Keep in mind this distortion in wide lenses gets stronger as you leave the center of the frame.


----------



## Bynx (Aug 10, 2012)

If you cant do it right then dont do it at all. This isnt an HDR image. Read the sticky at the beginning of the forum. Most DSLR cameras can do at least 3 auto bracketed shots. Brace yourself against something and just do it. It cant be any worse than you have here. Meanwhile, save your bucks and get a tripod. They go for as little as $5.


----------



## FanBoy (Aug 10, 2012)

I agree that more thought has to be put into picture composition.

Relating to a similar post on haloing, does anyone have a suggestion to reduce this common effect in HDR where light areas meet dark? I have read that increasing the Light mode more to Maximum in Photomatix can reduce haloing.


----------



## DGMPhotography (Aug 10, 2012)

LizardKing said:


> I don't know much about HDR, but those are the strongest halos I've seen in my life. Whatever you did, you should have stopped waaaaaaay before it looked like that.
> 
> Now, about the composition, it's usually not flattering when things are distorted like that. The lighthouse's supposed to be straight and you should have probably looked for a viewpoint that didn't make it look like this. Another option, if a different viewpoint wasn't possible, is to correct it in postproduction, but for that you need a lot of room between the borders and the subject, which unfortunately you don't have here.
> Keep in mind this distortion in wide lenses gets stronger as you leave the center of the frame.



Okay, I get the halo thing. There was plenty much nonstop clouds, so the contrast between them and the lighthouse I'm assuming are the main cause for that. But what do you mean the lighthouse is distorted? Why is it "supposed" to be straight? And thanks!


----------



## DGMPhotography (Aug 10, 2012)

FanBoy said:


> I agree that more thought has to be put into picture composition.
> 
> Relating to a similar post on haloing, does anyone have a suggestion to reduce this common effect in HDR where light areas meet dark?
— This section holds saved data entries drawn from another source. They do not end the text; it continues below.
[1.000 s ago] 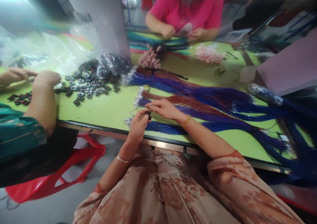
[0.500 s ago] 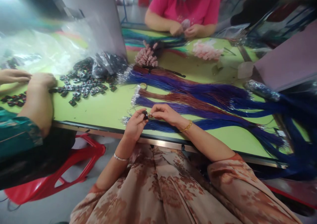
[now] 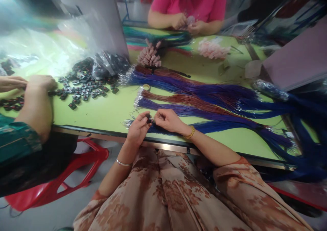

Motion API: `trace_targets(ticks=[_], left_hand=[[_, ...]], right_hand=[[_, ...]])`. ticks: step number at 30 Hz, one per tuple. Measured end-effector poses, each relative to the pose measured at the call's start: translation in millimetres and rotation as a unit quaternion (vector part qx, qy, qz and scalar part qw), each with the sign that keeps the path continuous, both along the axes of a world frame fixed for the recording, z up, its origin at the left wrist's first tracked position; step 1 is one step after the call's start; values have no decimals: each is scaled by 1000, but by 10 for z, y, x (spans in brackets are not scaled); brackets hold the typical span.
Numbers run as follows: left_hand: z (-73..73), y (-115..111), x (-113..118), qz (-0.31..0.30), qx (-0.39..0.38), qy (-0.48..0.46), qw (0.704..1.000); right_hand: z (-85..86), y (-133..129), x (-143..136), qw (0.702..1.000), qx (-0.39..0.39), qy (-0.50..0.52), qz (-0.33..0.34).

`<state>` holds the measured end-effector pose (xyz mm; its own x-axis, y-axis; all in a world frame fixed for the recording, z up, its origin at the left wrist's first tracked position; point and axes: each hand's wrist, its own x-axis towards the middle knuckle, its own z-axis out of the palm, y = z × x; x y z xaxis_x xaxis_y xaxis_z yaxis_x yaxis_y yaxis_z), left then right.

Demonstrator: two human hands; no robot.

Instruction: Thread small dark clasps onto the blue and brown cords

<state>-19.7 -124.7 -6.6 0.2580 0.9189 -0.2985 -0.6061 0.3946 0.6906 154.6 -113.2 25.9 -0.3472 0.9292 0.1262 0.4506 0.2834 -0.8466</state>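
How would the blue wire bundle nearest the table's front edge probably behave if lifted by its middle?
The blue wire bundle would likely droop, being long, thin strands. It may splay, since its strands seem to fan out toward the right. Silver tips at its left end could snag, being jumbled.

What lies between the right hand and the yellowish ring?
In the head view: brown wires, then purple wires nearer the right hand.

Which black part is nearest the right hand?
The black part in the left hand, just beside the right hand; the rest are well to the left, mostly in the pile.
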Motion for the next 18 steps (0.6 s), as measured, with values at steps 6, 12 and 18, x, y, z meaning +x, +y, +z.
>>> trace_targets(ticks=[6,12,18], left_hand=[[0,-11,13,5,4,11,1000],[-3,-22,25,22,6,42,999],[-26,-65,106,60,33,86,994]], right_hand=[[-12,-18,-10,997,46,-51,-22],[17,-29,-25,996,60,-63,-18],[-47,3,-46,999,-28,3,-16]])
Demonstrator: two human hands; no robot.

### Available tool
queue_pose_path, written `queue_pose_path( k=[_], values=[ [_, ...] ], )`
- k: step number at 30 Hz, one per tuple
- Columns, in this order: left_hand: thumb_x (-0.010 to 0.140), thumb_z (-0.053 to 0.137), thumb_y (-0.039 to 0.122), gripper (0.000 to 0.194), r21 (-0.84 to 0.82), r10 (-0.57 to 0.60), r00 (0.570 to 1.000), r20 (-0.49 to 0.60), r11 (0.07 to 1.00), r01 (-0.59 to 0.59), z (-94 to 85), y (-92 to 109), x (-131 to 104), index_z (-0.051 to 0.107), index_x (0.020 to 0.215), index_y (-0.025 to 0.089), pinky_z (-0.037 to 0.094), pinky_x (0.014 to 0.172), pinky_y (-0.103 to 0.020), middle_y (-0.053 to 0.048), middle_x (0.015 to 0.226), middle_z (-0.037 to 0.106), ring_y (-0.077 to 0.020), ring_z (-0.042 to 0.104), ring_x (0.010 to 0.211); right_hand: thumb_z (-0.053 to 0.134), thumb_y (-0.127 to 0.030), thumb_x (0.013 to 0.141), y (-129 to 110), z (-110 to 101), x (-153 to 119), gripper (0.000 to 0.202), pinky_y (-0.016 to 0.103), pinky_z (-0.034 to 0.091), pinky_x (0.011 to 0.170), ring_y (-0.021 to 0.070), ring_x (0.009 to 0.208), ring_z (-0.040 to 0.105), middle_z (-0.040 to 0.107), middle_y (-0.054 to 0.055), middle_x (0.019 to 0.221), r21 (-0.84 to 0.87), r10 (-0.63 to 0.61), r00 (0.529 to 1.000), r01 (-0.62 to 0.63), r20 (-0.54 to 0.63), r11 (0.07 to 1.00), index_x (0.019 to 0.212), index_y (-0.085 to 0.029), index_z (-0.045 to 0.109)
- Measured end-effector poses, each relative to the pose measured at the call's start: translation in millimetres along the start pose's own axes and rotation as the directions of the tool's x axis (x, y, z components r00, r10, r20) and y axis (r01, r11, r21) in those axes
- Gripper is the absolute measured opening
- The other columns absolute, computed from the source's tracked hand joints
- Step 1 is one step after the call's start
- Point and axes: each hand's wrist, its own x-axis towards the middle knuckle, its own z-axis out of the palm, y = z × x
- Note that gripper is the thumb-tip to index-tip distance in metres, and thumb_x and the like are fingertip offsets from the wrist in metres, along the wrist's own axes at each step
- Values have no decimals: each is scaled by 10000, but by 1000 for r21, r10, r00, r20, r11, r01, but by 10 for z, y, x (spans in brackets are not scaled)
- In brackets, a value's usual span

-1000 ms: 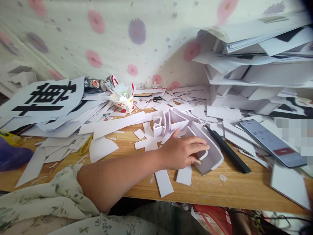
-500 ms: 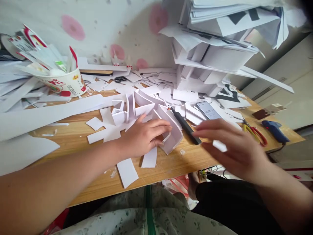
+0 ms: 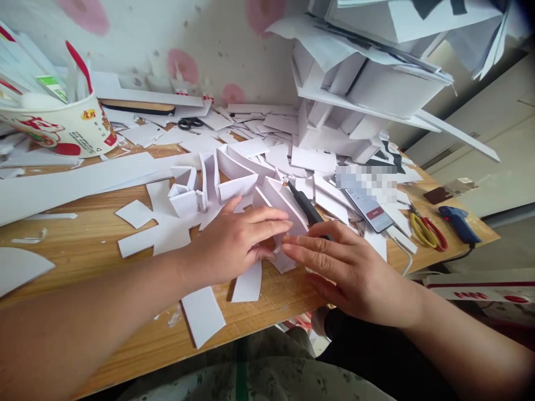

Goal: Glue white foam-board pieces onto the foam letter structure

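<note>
A white foam-board shape with upright curved walls point(image 3: 289, 206) stands on the desk. My left hand point(image 3: 234, 242) is closed around its near left wall, the thumb low and the fingers over the edge. My right hand point(image 3: 346, 267) is open, its straight fingers reaching the shape's near right side, where the fingertips seem to touch it. A black pen-shaped tool point(image 3: 304, 205) lies just right of the shape, partly hidden by my right hand. Left of it are a walled white piece point(image 3: 234, 174) and a smaller angular one point(image 3: 186, 197), on flat white cutouts point(image 3: 171, 231).
A phone point(image 3: 371, 209), red-and-yellow pliers point(image 3: 428, 229) and a blue glue gun point(image 3: 460, 223) lie to the right. A paper tub point(image 3: 90, 131) stands at the left. Scissors point(image 3: 190, 123) lie among scraps at the back, beside a stacked white structure point(image 3: 334, 106).
My right hand has moved left, from over the desk near the black tool to the shape's right side. My left hand stays at the shape. The view has shifted slightly.
</note>
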Motion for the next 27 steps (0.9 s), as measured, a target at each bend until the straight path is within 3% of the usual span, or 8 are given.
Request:
queue_pose_path(
  k=[3, 8, 12, 19, 21, 23, 25, 27],
  values=[
    [901, 554, 120, 379, -31, -15, 1000, -2, 999, 15, -4, 1, 3, 566, 1259, 245, 218, 1118, -491, -39, 1326, 610, -193, 613, 1126, 571, -126, 908, -42, -11, 41, 400, 417, 502, 890, 235, 1071, 546, 639, 89, 1286, -43, -15, 1000, 16, 26, 999, 1308, -115, 562],
    [935, 517, 158, 341, -74, -40, 999, -19, 996, 39, -7, -7, -20, 579, 1257, 252, 201, 1137, -491, -32, 1342, 603, -184, 629, 1097, 574, -128, 909, -89, -37, 144, 348, 411, 525, 835, 207, 949, 617, 698, 97, 1166, -86, -12, 999, 14, 31, 996, 1255, -122, 606],
    [940, 503, 159, 375, -83, -45, 998, -38, 996, 42, 24, -13, -52, 546, 1300, 255, 193, 1161, -480, -35, 1371, 581, -189, 613, 1143, 547, -105, 920, -68, -10, 172, 308, 427, 503, 930, 195, 955, 642, 712, 80, 1124, -49, 2, 999, 0, 36, 999, 1209, -136, 647],
    [920, 494, 132, 447, -131, -80, 995, -50, 989, 73, -12, -4, -98, 483, 1341, 279, 270, 1144, -456, -8, 1414, 538, -195, 580, 1188, 605, -88, 886, -42, 28, 123, 342, 424, 486, 946, 200, 954, 629, 708, 54, 1123, 9, 54, 995, -55, 82, 998, 1219, -153, 643],
    [899, 441, 70, 427, -162, -136, 984, -117, 980, 116, -64, -17, -94, 535, 1272, 255, 364, 1084, -379, -9, 1361, 574, -177, 574, 1175, 607, -119, 901, -42, 35, 115, 335, 427, 448, 997, 188, 967, 625, 699, 38, 1149, 25, 91, 991, -94, 99, 995, 1232, -167, 629],
    [862, 385, 21, 387, -209, -205, 967, -153, 963, 171, -100, -39, -85, 613, 1101, 222, 463, 929, -303, -17, 1186, 649, -160, 601, 1063, 607, -148, 914, -39, 49, 111, 327, 416, 404, 1050, 167, 957, 631, 698, 24, 1151, 57, 133, 985, -139, 107, 989, 1240, -174, 613],
    [830, 366, 9, 356, -221, -211, 972, -107, 958, 183, -100, -58, -77, 645, 903, 217, 476, 805, -311, -12, 980, 668, -162, 605, 893, 622, -165, 912, -32, 67, 117, 306, 379, 376, 1082, 137, 908, 646, 716, 4, 1098, 106, 174, 982, -182, 76, 978, 1218, -178, 615],
    [809, 393, 22, 332, -194, -172, 985, -10, 967, 167, -63, -66, -78, 655, 799, 225, 442, 803, -371, -10, 886, 645, -183, 569, 822, 638, -182, 906, -24, 79, 139, 272, 338, 366, 1096, 111, 850, 657, 732, -13, 1033, 137, 214, 976, -218, 43, 966, 1178, -179, 629]
  ],
)
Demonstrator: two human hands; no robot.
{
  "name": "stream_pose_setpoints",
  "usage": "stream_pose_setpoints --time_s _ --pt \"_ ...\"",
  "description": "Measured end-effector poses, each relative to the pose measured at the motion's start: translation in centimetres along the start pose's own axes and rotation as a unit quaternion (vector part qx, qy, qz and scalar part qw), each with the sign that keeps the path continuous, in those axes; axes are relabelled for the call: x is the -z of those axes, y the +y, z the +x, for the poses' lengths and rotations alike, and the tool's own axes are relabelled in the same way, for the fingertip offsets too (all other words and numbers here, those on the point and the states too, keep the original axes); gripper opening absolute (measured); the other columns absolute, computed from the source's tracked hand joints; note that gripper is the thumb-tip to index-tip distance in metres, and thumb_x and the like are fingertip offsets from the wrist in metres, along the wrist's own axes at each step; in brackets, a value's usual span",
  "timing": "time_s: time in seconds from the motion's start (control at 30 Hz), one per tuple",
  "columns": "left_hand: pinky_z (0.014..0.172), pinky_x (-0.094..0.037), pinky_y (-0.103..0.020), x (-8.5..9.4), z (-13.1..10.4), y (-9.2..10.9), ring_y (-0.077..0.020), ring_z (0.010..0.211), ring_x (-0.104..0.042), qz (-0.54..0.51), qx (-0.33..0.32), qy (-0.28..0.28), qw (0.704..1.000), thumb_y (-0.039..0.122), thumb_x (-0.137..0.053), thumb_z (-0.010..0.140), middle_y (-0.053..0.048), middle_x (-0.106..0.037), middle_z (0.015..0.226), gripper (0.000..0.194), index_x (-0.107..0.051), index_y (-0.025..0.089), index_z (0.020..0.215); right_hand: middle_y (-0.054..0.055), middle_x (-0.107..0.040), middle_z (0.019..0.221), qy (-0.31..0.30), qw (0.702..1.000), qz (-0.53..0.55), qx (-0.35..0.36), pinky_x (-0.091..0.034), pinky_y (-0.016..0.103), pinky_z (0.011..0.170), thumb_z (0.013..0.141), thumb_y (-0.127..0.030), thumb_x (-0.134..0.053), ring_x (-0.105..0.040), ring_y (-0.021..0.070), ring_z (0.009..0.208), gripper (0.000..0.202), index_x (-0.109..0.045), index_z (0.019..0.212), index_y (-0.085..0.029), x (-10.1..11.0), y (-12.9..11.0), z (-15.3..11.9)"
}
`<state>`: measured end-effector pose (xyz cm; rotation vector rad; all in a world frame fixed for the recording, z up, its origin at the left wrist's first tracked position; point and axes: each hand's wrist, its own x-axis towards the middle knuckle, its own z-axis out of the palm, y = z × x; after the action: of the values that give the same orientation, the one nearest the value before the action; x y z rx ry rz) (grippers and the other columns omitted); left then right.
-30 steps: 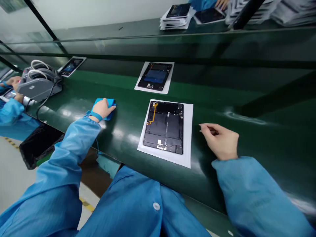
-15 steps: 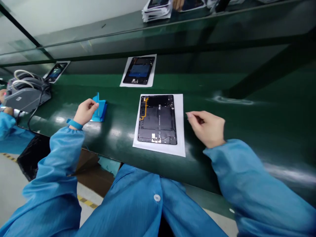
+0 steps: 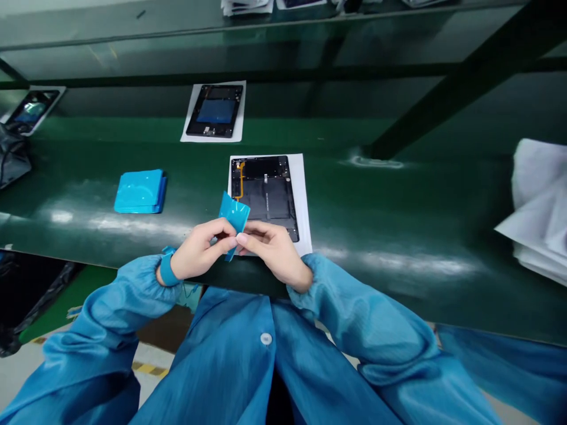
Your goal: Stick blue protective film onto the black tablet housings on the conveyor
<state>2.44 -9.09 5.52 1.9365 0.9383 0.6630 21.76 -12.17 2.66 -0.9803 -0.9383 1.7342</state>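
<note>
Between my two hands, over the lower left corner of an opened tablet, is a blue film sheet (image 3: 235,213). My left hand (image 3: 201,248) pinches it from the left, and my right hand (image 3: 279,251) has its fingertips closed on its right edge. The opened tablet (image 3: 270,198), with a black inside and an orange ribbon cable, lies on a white sheet (image 3: 302,200). Its lower left part is hidden by the film and my hands. A stack of blue film sheets (image 3: 138,191) rests on the green bench to the left.
Farther back, a second opened tablet (image 3: 215,111) lies on white paper. Another device (image 3: 33,110) is at the far left, above a grey machine (image 3: 12,156). White sheets (image 3: 543,206) are at the right edge. A green post (image 3: 443,106) rises behind the bench.
My left hand has moved right from the blue stack, bringing a blue film sheet over the tablet. My right hand has moved left to meet it. The view has shifted right.
</note>
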Motion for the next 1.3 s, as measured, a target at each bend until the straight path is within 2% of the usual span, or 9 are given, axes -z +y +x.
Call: stream_pose_setpoints --time_s 0.2,0.33,0.4,0.57,0.73,0.93,1.1,1.2,1.3 --pt "0.072 -0.048 -0.027 -0.5 -1.1 -0.4 -0.013 0.074 -0.058 0.019 -0.018 0.019 0.999 0.041 -0.057 0.101 -0.002 -0.064 0.08 0.027 -0.063 0.02 0.086 0.002 -0.076 0.083 0.014 0.998 -0.053 0.034 -0.063 0.034 0.075 0.075 -0.059 -0.081 -0.069 0.0164 0.072 0.045 -0.08 0.097 -0.02 -0.5 0.7 -0.2" --pt "0.071 -0.048 -0.026 -0.6 -1.4 -0.9 -0.0129 0.073 -0.057 0.024 -0.007 0.043 0.999 0.039 -0.057 0.101 -0.001 -0.062 0.079 0.025 -0.061 0.02 0.086 0.005 -0.076 0.082 0.088 0.99 -0.088 0.072 -0.064 0.035 0.073 0.08 -0.064 -0.075 -0.071 0.0175 0.07 0.047 -0.078 0.09 -0.018 -0.7 1.3 -0.1" --pt "0.069 -0.047 -0.026 -0.6 -1.4 -1.0 -0.0127 0.072 -0.056 0.028 -0.01 0.048 0.998 0.037 -0.057 0.101 -0.001 -0.061 0.079 0.023 -0.06 0.02 0.085 0.005 -0.077 0.082 0.106 0.988 -0.088 0.071 -0.064 0.036 0.074 0.079 -0.062 -0.077 -0.072 0.0176 0.07 0.045 -0.077 0.09 -0.018 -0.8 1.6 0.0" --pt "0.07 -0.047 -0.026 -0.7 -1.3 -1.1 -0.0123 0.073 -0.057 0.061 -0.058 0.049 0.995 0.029 -0.057 0.101 0.0 -0.06 0.078 0.018 -0.059 0.02 0.086 0.005 -0.078 0.087 0.099 0.992 -0.059 0.048 -0.065 0.036 0.076 0.067 -0.054 -0.089 -0.075 0.0202 0.077 0.046 -0.077 0.095 -0.019 -1.3 1.6 0.0" --pt "0.072 -0.049 -0.028 -0.7 -1.7 -1.1 -0.0135 0.075 -0.059 0.068 -0.049 0.055 0.995 0.032 -0.056 0.102 -0.002 -0.062 0.081 0.02 -0.059 0.021 0.086 0.003 -0.076 0.077 0.104 0.989 -0.082 0.062 -0.065 0.036 0.07 0.073 -0.059 -0.082 -0.072 0.0185 0.067 0.042 -0.076 0.082 -0.019 -1.6 1.2 0.3" --pt "0.072 -0.049 -0.027 -0.9 -2.0 -1.4 -0.0135 0.077 -0.06 0.069 -0.061 0.069 0.993 0.032 -0.057 0.102 -0.002 -0.063 0.081 0.02 -0.059 0.02 0.085 0.005 -0.079 0.085 0.101 0.992 -0.063 0.047 -0.067 0.037 0.071 0.068 -0.054 -0.089 -0.074 0.0197 0.069 0.042 -0.08 0.089 -0.019 -1.7 1.8 0.3" --pt "0.069 -0.047 -0.024 -0.9 -1.8 -1.5 -0.0113 0.073 -0.059 0.079 -0.068 0.085 0.991 0.027 -0.06 0.101 0.0 -0.063 0.079 0.017 -0.06 0.019 0.085 0.004 -0.078 0.082 0.121 0.985 -0.092 0.086 -0.066 0.033 0.066 0.074 -0.056 -0.083 -0.073 0.0181 0.065 0.039 -0.079 0.085 -0.019 -1.8 1.9 0.3" --pt "0.068 -0.047 -0.023 -1.0 -1.6 -1.4 -0.0106 0.072 -0.059 0.084 -0.093 0.097 0.987 0.025 -0.061 0.1 0.0 -0.063 0.078 0.016 -0.059 0.019 0.085 0.004 -0.078 0.08 0.126 0.98 -0.115 0.099 -0.066 0.032 0.066 0.077 -0.06 -0.079 -0.073 0.0185 0.066 0.041 -0.078 0.083 -0.019 -1.8 1.9 0.4" --pt "0.07 -0.048 -0.023 -1.2 -1.4 -1.2 -0.0109 0.074 -0.06 0.089 -0.118 0.099 0.984 0.021 -0.062 0.099 0.0 -0.064 0.08 0.014 -0.059 0.019 0.085 0.004 -0.079 0.083 0.117 0.981 -0.115 0.101 -0.066 0.032 0.065 0.079 -0.057 -0.078 -0.074 0.0185 0.068 0.038 -0.079 0.087 -0.019 -1.6 1.9 0.6"
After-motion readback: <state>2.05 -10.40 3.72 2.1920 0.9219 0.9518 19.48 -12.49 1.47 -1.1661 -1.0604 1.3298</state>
I have read that increasing the Light mode more to Maximum in Photomatix can reduce haloing.



What thought would you have made? I mean, it looks good to me, what do you think is wrong?


----------



## DGMPhotography (Aug 10, 2012)

Bynx said:


> If you cant do it right then dont do it at all. This isnt an HDR image. Read the sticky at the beginning of the forum. Most DSLR cameras can do at least 3 auto bracketed shots. Brace yourself against something and just do it. It cant be any worse than you have here. Meanwhile, save your bucks and get a tripod. They go for as little as $5.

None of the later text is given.